**TASK BRIEF**
Start at the line below containing "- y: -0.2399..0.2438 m" and stop at the line containing "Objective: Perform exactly". Repeat every line of that stretch exactly, and nothing outside it.

**GIVEN INFORMATION**
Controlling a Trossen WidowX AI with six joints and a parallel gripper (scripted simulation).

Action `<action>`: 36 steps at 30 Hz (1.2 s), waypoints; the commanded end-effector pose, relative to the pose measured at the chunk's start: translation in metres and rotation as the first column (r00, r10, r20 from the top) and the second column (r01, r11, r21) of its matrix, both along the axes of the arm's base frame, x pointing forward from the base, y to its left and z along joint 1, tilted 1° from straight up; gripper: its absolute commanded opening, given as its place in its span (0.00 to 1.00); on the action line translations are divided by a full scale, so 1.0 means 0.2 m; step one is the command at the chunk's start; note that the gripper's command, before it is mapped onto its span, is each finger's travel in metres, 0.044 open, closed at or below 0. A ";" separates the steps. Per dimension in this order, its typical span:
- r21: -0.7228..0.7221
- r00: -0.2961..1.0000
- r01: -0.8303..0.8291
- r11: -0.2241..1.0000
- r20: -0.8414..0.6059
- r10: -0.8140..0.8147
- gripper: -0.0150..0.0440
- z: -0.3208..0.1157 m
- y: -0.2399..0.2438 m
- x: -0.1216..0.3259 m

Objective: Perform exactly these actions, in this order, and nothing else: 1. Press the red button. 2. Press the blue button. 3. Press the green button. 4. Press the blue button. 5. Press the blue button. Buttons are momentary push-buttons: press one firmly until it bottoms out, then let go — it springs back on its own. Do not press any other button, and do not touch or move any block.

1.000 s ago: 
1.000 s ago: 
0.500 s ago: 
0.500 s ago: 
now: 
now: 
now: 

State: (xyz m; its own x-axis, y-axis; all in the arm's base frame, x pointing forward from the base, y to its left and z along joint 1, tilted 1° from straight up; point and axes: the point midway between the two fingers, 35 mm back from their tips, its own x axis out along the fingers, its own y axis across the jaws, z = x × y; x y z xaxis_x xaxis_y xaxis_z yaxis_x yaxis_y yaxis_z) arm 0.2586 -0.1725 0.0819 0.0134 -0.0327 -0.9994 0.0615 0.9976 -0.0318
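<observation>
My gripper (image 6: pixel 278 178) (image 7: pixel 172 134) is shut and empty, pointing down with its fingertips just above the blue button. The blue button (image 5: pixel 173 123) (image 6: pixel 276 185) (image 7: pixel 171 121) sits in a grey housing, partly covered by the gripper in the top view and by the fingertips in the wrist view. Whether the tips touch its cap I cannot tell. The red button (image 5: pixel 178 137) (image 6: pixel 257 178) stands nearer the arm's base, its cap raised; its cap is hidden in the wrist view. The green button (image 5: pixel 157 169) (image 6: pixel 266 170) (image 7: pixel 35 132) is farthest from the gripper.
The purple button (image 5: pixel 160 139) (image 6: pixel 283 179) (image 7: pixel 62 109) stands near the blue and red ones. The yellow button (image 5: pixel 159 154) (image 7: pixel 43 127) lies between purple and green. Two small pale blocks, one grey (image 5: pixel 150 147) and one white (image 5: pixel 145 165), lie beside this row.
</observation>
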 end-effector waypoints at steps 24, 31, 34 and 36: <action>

**ANSWER AREA**
- y: -0.2399..0.2438 m
- x: -0.1216..0.3259 m

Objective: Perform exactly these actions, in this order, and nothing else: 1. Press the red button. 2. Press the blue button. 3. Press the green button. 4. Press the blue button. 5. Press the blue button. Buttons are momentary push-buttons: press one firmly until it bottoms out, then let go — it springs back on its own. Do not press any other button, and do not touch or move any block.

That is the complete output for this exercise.